Cases and Nonlitigation Activities

The legal activities of Lincoln and his partners are classified in the database as either legal cases or nonlitigation activities. The editors have identified any activity that involved an action brought before a recognized court of law as litigation and organized it as a case. They organized any activity on the part of Lincoln and his partners that occurred outside the court system as a nonlitigation activity. Legal cases comprise the overwhelming majority of the database.

The most significant difference in the way the researchers addressed these two types of work is in the search for and the collection of documents. The Complete Documentary Edition includes every legal case that can be attributed to Lincoln and his partners. The staff of The Lincoln Legal Papers conducted a comprehensive search for every legal case and legal document associated with litigation; no such search was conducted for documents for nonlitigation activities. This edition includes only a representation of the nonlitigation aspect of the law practice because the sheer volume of the documents for the myriad legal activities that engaged Lincoln and his partners outside the courtroom precluded a comprehensive search. Nonlitigation activities, by nature, occurred outside of standard court procedure and thus, there is no single nineteenth-century documentary source available (such as court records) to examine that would include all of Lincoln's nonlitigation activities. Likewise, many of Lincoln's nonlitigation activities were not documented to begin with; they were in large part oral. Lincoln and his partners made no apparent attempt to archive office records, and as a result, many records of these activities were destroyed. Therefore, the database includes nonlitigation activities that were readily available in existing document collections like the Henry Horner Collection at the Illinois State Historical Library and the Herndon Weik Collection at the Library of Congress.

The editors included the nonlitigation activities that met the following criteria: documents that were written or signed or made reference to Lincoln or his partners, and that involved a legal activity or service on behalf of a client or an officer of the court. They also included some private legislation such as divorce, some lobbying and legislative bills affecting the courts or officers of the courts. Such a wide range of potential nonlitigation activities is perhaps more easily understood in terms of those items that were considered non-legal. Editors excluded any legislation passed while Lincoln held elected office or any activity on behalf of a constituent that was unrelated to the law or the courts, any political activity except those that related to the courts or officers of the court; and any personal purchase or receipt of land or service. They also excluded Lincoln’s activities as postmaster and surveyor. The editors included a few reminiscences of Lincoln contemporaries dated outside the period of the law practice that illuminated the nonlitigation work. Because of the interest in Lincoln’s early associations with the law, editors included some of the earliest legal documents Lincoln penned or witnessed for others, before he was licensed to practice law. Editors identified Lincoln’s participation as “para-legal” in addition to the specific activity.

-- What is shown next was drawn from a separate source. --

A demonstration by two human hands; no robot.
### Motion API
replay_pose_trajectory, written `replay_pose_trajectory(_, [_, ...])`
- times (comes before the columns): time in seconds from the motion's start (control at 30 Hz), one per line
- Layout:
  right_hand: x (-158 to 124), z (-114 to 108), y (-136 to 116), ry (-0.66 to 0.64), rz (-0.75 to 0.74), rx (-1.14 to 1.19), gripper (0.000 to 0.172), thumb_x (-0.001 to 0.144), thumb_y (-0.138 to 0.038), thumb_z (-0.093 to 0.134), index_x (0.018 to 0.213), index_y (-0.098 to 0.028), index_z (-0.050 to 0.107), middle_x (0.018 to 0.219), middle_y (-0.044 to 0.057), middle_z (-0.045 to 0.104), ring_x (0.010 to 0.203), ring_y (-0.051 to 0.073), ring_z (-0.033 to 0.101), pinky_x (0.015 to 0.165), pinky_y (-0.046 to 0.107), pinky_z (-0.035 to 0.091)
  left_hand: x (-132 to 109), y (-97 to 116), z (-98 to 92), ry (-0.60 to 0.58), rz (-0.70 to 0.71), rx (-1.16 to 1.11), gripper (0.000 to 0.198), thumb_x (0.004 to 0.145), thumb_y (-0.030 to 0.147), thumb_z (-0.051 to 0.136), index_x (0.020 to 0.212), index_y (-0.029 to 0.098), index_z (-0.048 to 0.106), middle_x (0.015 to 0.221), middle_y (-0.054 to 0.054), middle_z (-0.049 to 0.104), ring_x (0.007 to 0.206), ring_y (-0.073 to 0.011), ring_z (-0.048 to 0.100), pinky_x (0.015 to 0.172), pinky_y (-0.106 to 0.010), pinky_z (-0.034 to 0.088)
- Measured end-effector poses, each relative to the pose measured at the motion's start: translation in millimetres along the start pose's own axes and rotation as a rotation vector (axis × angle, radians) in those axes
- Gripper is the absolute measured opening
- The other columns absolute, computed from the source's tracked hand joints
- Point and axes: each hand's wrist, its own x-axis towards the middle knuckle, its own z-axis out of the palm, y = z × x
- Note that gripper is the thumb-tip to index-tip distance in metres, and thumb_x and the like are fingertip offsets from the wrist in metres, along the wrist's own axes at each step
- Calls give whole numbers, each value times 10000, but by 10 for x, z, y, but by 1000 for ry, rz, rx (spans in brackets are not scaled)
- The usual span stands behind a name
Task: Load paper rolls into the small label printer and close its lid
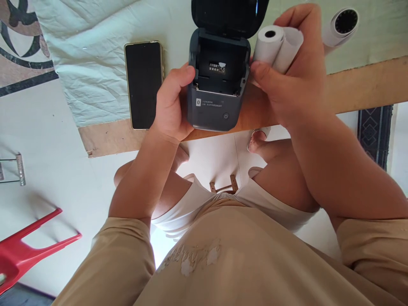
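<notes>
My left hand (175, 100) grips the left side of a small dark label printer (215, 110), thumb on its upper edge. The printer's lid (228, 15) is swung up, and a small printed sticker shows inside its paper bay. Just right of the printer, my right hand (296, 76) is closed around a white paper roll (267, 44), whose loose end curls out to the right. The thumb presses the roll's lower side near the printer's right edge. Most of my right fingers are hidden behind the paper.
A smartphone (145, 85) with a dark screen lies left of the printer on the pale green cloth (92, 51). Another white roll (341, 27) with a dark core stands at the upper right. The wooden table edge (366, 85) runs below. A red stool (25, 250) is on the floor at left.
</notes>
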Motion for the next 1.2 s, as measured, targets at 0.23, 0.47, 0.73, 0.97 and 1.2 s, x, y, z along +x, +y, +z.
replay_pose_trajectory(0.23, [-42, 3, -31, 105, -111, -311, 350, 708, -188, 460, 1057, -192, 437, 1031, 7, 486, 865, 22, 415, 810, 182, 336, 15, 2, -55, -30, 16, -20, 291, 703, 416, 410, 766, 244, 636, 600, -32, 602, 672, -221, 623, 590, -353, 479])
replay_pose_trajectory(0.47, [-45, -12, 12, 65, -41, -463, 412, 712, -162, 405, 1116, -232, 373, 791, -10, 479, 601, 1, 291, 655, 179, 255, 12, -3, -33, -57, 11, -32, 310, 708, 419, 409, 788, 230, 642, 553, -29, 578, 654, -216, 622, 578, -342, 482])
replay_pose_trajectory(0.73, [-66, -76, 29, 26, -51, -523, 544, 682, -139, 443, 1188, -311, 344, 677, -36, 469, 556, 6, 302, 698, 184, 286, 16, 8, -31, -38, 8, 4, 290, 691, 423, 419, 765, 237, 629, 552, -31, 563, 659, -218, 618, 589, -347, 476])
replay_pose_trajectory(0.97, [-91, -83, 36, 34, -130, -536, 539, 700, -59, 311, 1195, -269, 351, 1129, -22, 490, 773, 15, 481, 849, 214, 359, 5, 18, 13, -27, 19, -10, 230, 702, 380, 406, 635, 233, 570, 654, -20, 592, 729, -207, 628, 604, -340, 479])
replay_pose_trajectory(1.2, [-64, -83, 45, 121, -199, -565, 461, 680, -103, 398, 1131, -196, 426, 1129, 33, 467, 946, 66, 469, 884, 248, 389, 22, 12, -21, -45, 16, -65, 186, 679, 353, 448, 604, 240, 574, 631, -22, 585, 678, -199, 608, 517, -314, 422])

The editors are confident that the “acting as pension agent” transactions are a complete representation of that nonlitigation activity. However, the editors caution users that nonlitigation, as a body of evidence, is only a representation and should not be construed numerically as a percentage of the overall legal practice. Most of Lincoln’s personal, non-legal documents excluded from this database, are readily available in The Collected Works of Abraham Lincoln.